Tenkai Daily — March 17, 2026
Open Source Releases
- Qwen3.5-122B-A10B Quantized with MLX and NVFP4 — A 122B parameter model squeezed into a format that runs on Apple Silicon via MLX. If you’re doing local inference on a Mac, this is a practical example of NVFP4 quantization in the wild.
- DeepSeek-R1-Distill-Qwen-7B Fine-tuned with SFT and CoT — A PEFT/LoRA fine-tune that adds chain-of-thought reasoning to a distilled model, with multiple training checkpoints provided. Useful if you want to study or replicate a specific stage of SFT+CoT training.
Research Worth Reading
- Think First, Diffuse Fast: Improving Diffusion Language Model Reasoning via Autoregressive Plan Conditioning — Proposes using an autoregressive model to generate a “plan” that conditions a diffusion LM, improving multi-step reasoning without extra training. A clever hack for getting more coherent long-form generation from diffusion models.

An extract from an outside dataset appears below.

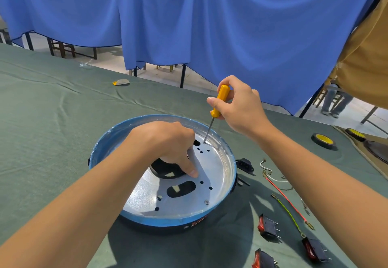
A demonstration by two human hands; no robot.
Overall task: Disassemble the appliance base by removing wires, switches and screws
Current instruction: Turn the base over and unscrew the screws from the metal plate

- ILION: Deterministic Pre-Execution Safety Gates for Agentic AI Systems — Introduces a formal, deterministic layer that must approve an AI agent’s action before it executes in the real world. A serious architectural pattern for anyone building agents that interact with physical or high-stakes digital environments.
- Why Grokking Takes So Long: A First-Principles Theory of Representational Phase Transitions — Offers a theoretical explanation for the delay between a model memorizing training data and suddenly generalizing. It’s dense, but if you’re debugging training dynamics, this provides a useful lens.
AI Dev Tools
- jax-cce 0.1.0 — A memory-efficient fused cross-entropy loss for JAX that avoids creating the full logits matrix. A direct drop-in for training large models in JAX where memory is the primary bottleneck.
Community Finds
- TradingAgents — A multi-agent LLM framework specifically for financial trading strategies. It’s a concrete (if high-risk) example of orchestrating multiple LLM agents for a complex, sequential decision task.
Today’s Synthesis
Building a robust AI system isn’t just about the model; it’s about the entire inference and decision pipeline. Take the efficiency gains from Qwen3.5-122B-A10B Quantized with MLX and NVFP4 , which lets you run a massive model locally. Now, imagine deploying that model as part of an agent that takes real-world actions. That’s where the deterministic safety checks from ILION: Deterministic Pre-Execution Safety Gates for Agentic AI Systems become non-negotiable—you need a hard, verifiable gate between the model’s output and execution. Finally, to make the agent’s reasoning more reliable, you could borrow the “plan first” idea from Think First, Diffuse Fast , using a smaller, faster model to generate an explicit plan that guides the larger model’s actions. The practical takeaway: pair aggressive model compression for on-device inference with formal, non-learned safety layers and structured reasoning prompts to build systems that are both efficient and trustworthy.